**Exercise goal**
Reproduce exactly the lines from the one containing "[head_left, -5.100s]" through the last line of the data, both ends included.

Entries supplied START

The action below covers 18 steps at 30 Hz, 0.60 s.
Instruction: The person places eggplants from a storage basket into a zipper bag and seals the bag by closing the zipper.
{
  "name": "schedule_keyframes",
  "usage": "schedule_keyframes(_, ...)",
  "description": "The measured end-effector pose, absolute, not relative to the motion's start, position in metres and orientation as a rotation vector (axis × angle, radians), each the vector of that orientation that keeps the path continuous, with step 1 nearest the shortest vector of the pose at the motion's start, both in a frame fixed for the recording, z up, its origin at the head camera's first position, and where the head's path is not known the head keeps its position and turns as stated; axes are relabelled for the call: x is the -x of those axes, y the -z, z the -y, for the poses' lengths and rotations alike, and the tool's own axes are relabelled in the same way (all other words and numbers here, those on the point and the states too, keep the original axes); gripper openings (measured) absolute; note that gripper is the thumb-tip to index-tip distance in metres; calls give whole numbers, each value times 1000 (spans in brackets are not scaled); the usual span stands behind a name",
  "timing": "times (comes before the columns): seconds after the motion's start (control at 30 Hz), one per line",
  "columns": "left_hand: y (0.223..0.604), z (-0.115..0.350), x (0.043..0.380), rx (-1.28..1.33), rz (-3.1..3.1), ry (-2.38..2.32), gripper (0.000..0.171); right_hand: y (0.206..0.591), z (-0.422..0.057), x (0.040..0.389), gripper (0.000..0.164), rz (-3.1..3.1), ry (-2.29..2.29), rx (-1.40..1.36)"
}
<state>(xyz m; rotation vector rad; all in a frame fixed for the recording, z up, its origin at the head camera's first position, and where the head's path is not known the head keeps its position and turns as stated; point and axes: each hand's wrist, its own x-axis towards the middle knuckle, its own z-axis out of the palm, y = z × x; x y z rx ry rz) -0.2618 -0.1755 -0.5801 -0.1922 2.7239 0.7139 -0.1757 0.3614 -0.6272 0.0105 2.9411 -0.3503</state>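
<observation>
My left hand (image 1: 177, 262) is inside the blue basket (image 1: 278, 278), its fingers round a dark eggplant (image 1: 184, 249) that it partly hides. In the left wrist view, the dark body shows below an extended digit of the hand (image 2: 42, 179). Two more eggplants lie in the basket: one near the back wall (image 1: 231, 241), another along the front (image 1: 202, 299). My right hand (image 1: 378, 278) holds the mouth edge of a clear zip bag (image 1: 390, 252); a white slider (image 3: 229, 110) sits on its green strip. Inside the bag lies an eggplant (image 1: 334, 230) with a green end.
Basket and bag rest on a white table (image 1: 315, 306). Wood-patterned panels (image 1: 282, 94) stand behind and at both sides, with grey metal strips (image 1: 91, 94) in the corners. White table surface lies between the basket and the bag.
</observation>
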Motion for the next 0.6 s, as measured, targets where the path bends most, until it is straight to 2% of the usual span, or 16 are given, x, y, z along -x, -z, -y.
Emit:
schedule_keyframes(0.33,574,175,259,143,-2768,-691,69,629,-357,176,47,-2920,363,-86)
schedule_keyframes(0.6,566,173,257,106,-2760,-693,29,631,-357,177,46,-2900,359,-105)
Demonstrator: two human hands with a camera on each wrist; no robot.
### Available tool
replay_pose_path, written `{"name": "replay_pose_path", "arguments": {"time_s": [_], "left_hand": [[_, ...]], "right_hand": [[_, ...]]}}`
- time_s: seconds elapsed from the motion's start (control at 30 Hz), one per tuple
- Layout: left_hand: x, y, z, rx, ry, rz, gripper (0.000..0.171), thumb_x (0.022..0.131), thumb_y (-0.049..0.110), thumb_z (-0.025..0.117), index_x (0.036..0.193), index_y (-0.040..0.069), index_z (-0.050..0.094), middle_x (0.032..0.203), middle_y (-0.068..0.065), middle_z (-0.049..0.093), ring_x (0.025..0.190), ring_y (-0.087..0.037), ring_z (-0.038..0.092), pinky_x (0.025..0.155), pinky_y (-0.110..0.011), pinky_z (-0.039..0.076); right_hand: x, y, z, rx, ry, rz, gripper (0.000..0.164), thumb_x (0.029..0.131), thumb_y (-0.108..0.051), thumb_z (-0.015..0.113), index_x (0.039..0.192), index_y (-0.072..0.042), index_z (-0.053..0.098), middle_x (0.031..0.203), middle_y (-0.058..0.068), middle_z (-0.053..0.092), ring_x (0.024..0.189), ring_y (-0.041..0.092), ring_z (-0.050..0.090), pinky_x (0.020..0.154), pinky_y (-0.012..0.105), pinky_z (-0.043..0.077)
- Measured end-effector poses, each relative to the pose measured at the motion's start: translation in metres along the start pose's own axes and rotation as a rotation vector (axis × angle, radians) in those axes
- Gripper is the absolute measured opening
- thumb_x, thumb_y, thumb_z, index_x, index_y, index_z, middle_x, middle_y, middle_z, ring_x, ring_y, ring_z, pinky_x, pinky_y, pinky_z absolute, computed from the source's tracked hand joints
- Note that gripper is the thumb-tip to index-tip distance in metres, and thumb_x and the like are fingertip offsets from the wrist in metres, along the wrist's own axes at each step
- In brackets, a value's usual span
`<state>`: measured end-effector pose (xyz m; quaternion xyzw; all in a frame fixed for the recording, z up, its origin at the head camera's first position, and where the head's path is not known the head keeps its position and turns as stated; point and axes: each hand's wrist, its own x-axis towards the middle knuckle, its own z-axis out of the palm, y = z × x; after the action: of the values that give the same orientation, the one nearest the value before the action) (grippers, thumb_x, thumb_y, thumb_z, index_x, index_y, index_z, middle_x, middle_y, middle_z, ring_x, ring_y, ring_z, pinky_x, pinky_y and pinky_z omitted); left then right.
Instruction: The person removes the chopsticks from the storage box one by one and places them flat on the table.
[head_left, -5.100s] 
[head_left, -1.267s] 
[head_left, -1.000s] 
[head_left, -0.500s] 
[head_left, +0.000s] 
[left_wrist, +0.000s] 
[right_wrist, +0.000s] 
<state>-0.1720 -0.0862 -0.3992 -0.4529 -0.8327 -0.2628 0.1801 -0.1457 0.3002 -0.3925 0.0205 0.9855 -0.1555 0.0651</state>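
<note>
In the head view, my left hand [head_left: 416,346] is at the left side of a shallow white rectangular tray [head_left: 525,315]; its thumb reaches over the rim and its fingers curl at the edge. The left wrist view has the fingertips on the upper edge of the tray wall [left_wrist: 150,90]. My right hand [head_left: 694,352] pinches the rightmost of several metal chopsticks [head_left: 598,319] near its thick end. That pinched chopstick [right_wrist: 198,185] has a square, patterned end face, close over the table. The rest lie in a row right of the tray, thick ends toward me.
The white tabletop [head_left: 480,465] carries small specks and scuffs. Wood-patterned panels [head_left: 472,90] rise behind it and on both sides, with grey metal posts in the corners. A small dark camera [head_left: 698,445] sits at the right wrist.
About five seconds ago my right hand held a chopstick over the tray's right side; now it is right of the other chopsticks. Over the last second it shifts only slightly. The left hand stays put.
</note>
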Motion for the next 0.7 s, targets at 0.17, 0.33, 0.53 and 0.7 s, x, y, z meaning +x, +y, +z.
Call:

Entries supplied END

**Result of the task**
[head_left, -5.100s] 
[head_left, -1.267s] 
[head_left, -1.000s] 
[head_left, -0.500s] 
[head_left, +0.000s] 
[left_wrist, +0.000s] 
[right_wrist, +0.000s] 
<state>-0.1720 -0.0862 -0.3992 -0.4529 -0.8327 -0.2628 0.1801 -0.1457 0.3002 -0.3925 0.0205 0.9855 -0.1555 0.0651</state>
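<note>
In the head view, my left hand [head_left: 416,346] is at the left side of a shallow white rectangular tray [head_left: 525,315]; its thumb reaches over the rim and its fingers curl at the edge. The left wrist view has the fingertips on the upper edge of the tray wall [left_wrist: 150,90]. My right hand [head_left: 694,352] pinches the rightmost of several metal chopsticks [head_left: 598,319] near its thick end. That pinched chopstick [right_wrist: 198,185] has a square, patterned end face, close over the table. The rest lie in a row right of the tray, thick ends toward me.
The white tabletop [head_left: 480,465] carries small specks and scuffs. Wood-patterned panels [head_left: 472,90] rise behind it and on both sides, with grey metal posts in the corners. A small dark camera [head_left: 698,445] sits at the right wrist.
About five seconds ago my right hand held a chopstick over the tray's right side; now it is right of the other chopsticks. Over the last second it shifts only slightly. The left hand stays put.
</note>
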Motion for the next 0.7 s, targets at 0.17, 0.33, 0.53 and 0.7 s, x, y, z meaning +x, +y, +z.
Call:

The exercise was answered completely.